Meredith Maran (Christian Science Monitor) concludes, “My Life with Bob is a fun, accessible, well-written bookalogue; the kind of memoir Pamela Paul would have raved about in the venerable New York Times Book Review if she hadn’t written it.”
Penelope Lively, The Purple Swamp Hen and Other Stories
For her fifth collection, Lively turns to short stories after decades focused on novels, including Moon Tiger, which won the 1987 Man Booker prize. “They suddenly came back,” she tells NPR’s Scott Simon. “They’re the most perverse things, short stories,” she says, “but they’re wonderfully different from writing a novel, which is hacking at the rock face. A short story, the idea comes and then you can get down to it.”
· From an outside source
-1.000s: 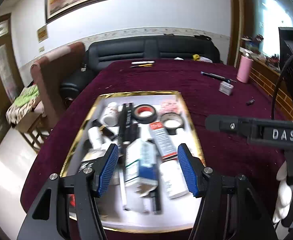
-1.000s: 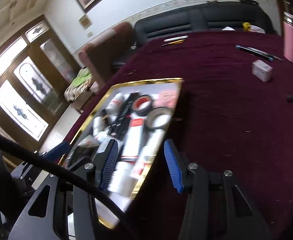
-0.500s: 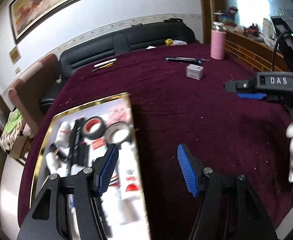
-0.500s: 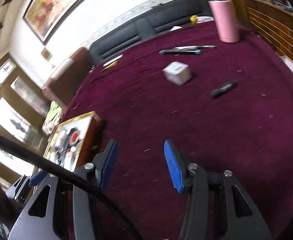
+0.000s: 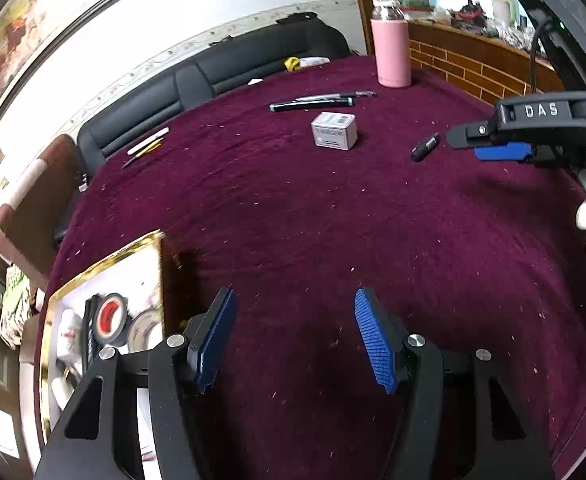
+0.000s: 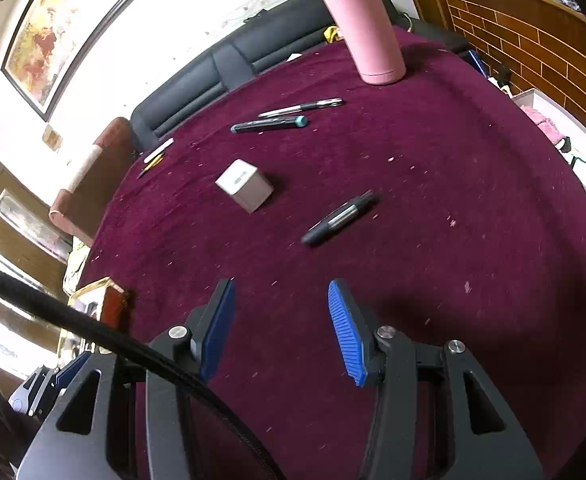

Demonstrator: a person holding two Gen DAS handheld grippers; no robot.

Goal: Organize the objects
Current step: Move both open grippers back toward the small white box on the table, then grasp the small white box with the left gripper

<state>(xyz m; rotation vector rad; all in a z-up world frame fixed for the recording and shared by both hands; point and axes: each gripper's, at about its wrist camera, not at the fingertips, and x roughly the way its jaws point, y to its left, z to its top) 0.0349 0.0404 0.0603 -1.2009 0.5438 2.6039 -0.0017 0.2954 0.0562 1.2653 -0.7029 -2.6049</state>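
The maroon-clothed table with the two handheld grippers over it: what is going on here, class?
A person holds the left gripper and the right gripper, both open and empty, above the maroon tablecloth. Loose on it lie a small white box, a dark stubby marker, two pens and a pink tumbler. The gold-rimmed tray already holds tape rolls and bottles.

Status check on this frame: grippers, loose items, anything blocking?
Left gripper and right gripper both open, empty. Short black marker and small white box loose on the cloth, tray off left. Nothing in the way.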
In an admiring profile, Charles McGrath (New York Times Book Review) writes:
Lively’s new book contains at least one story, “A Biography,” that could easily have been a novel on its own. It compresses the entire life of a prominent academic into a series of interviews and recollections, and its real subject is unknowability, the impossibility of ever understanding someone completely—a theme that Lively says has more resonance with her as she gets older. There are also a couple of ghost stories (the past again, refusing to go away); one, the title piece, told from the point of view of a bird present at the destruction of Pompeii; and, in what may be a sly comment on Lively’s own vocation, a story about an elderly woman, still sharper than people suspect, who used to be a spy.
Boris Kachka (New York) writes, “Despite the emergent theme, Lively’s collection is a smorgasbord of styles and tones, surprising in its surrealistic turns and also in its switchbacks to more pedestrian situations.”